Assignment:
Going down the data below, set down exactly the line with "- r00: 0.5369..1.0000" and each line after it through the line with "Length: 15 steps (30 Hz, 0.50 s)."; no other lines.

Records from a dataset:
▬▬▬

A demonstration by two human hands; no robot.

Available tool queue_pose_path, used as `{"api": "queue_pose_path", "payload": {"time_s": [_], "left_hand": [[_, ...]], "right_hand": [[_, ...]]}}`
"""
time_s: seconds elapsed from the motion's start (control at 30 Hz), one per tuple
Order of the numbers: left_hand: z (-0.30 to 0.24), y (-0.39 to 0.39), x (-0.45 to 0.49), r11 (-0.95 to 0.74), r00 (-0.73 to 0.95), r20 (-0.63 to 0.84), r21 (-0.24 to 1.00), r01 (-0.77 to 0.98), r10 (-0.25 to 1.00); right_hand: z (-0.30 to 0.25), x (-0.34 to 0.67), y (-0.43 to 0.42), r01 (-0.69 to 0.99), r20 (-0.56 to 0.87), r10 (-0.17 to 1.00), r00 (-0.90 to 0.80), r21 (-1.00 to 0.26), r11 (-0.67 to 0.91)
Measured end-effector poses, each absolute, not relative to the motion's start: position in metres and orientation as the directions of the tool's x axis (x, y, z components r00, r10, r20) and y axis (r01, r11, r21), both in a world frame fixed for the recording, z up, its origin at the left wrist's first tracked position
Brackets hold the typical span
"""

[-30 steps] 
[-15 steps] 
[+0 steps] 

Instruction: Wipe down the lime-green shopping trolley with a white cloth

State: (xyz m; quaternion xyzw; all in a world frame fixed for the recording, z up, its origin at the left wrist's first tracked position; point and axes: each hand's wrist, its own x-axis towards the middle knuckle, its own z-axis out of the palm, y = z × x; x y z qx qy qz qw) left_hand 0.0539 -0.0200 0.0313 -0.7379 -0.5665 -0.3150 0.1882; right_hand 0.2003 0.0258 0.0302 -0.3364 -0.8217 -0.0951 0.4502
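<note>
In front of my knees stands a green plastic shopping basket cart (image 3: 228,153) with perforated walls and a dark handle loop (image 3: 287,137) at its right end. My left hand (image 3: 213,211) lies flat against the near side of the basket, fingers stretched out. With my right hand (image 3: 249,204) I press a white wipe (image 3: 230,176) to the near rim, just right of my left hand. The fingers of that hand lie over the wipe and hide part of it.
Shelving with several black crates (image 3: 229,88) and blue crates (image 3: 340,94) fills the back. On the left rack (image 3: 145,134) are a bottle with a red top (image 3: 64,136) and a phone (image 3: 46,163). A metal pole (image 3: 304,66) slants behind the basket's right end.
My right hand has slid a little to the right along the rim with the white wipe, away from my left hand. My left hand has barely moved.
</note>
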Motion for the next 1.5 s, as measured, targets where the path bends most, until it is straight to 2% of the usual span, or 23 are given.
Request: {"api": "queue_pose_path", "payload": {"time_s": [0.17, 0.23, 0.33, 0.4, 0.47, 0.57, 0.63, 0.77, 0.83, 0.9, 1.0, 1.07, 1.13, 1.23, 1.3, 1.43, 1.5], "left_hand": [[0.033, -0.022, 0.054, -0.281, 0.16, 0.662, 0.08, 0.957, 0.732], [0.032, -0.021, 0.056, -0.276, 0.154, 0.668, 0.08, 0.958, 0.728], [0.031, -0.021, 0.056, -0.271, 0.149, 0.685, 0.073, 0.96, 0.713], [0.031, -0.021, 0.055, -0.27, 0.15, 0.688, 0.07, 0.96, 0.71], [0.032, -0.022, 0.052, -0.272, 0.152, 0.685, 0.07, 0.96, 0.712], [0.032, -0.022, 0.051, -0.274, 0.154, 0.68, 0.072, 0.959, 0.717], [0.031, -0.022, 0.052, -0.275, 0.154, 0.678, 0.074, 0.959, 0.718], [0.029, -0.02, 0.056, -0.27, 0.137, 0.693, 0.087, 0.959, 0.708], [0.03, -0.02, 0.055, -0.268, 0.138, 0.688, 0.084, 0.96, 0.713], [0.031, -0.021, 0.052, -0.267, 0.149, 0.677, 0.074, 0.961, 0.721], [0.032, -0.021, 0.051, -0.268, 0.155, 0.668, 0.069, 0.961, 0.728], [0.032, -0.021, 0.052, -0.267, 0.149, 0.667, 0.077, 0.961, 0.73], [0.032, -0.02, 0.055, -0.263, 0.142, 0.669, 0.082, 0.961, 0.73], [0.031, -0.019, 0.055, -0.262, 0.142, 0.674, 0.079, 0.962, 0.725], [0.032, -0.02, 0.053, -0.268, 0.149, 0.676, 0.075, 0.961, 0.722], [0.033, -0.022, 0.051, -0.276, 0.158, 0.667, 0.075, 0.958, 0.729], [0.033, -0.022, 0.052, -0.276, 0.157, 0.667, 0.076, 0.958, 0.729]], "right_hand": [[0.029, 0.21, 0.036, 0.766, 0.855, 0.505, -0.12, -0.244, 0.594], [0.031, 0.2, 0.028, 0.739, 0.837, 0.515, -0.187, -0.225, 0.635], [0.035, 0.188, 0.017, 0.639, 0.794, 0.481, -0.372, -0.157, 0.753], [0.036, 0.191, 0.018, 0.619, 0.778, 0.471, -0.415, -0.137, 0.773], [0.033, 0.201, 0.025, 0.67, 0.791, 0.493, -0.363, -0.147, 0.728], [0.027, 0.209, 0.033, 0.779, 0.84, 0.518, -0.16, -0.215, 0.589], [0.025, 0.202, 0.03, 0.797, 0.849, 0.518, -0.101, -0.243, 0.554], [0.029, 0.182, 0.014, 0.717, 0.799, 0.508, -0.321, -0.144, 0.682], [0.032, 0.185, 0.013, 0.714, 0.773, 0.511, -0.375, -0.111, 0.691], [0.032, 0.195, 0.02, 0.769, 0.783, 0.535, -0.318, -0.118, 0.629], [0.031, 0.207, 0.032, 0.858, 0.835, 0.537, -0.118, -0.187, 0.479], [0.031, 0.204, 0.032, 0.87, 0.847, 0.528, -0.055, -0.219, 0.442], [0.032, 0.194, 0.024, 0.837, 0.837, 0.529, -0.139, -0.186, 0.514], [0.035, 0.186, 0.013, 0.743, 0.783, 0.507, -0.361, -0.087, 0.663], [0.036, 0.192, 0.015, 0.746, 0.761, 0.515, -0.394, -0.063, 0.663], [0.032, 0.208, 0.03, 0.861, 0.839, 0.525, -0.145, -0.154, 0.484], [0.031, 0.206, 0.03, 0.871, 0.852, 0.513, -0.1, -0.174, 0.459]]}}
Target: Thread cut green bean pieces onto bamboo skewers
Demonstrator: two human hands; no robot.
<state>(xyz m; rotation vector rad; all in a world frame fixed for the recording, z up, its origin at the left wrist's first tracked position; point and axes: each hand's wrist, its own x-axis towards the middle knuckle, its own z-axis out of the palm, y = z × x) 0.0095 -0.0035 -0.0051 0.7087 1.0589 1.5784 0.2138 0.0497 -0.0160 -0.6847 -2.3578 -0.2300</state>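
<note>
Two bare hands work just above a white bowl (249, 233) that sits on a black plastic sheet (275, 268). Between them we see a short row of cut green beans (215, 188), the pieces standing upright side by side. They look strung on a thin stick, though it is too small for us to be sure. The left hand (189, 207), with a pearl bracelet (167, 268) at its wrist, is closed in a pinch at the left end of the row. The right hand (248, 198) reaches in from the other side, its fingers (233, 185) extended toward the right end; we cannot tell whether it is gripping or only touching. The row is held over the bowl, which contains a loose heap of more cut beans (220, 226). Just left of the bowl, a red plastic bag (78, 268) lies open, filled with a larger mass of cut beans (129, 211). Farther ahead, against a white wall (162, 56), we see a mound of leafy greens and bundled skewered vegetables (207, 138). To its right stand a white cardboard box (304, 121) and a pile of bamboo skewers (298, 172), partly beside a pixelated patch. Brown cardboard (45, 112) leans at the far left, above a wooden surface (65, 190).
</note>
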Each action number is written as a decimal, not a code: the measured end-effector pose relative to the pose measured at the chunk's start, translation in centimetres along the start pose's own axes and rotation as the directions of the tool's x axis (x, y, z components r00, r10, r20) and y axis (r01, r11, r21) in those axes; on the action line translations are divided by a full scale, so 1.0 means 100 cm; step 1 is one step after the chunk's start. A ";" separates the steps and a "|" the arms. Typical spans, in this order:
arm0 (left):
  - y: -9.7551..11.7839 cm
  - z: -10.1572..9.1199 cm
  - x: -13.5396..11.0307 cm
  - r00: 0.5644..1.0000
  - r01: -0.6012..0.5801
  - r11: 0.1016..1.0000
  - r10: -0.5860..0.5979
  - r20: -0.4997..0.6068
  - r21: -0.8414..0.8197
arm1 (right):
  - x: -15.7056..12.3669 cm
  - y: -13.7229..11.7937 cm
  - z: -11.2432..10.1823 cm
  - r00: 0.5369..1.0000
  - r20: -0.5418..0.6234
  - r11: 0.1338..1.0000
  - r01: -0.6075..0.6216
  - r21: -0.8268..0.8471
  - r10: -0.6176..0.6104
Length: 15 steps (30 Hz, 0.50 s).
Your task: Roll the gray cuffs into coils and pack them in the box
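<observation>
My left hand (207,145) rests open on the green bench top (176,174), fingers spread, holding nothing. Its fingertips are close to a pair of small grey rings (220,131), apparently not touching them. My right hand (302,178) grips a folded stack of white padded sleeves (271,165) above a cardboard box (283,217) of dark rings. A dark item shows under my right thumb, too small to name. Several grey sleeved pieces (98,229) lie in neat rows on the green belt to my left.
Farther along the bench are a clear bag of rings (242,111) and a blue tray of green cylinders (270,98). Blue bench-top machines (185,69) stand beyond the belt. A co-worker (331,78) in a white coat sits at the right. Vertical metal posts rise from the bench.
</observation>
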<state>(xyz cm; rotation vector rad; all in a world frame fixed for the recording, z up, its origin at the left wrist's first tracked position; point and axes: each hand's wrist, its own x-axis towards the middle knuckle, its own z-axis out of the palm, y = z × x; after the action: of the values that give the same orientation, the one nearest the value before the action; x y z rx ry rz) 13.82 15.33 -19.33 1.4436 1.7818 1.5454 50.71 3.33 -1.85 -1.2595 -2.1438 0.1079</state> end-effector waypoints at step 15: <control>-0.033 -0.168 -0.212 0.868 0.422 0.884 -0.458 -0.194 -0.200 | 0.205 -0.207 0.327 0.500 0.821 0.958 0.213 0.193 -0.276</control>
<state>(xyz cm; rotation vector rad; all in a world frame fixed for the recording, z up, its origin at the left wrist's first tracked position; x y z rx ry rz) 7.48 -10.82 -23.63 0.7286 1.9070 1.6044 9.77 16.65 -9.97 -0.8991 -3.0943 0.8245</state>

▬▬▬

Solution to the problem:
  - r00: 0.5369..1.0000
  - r20: -0.5418..0.6234
  - r11: 0.1338..1.0000
  - r01: -0.6075..0.6216
  - r21: -0.8268..0.8471
  - r10: -0.6176..0.6104
Length: 15 steps (30 Hz, 0.50 s).

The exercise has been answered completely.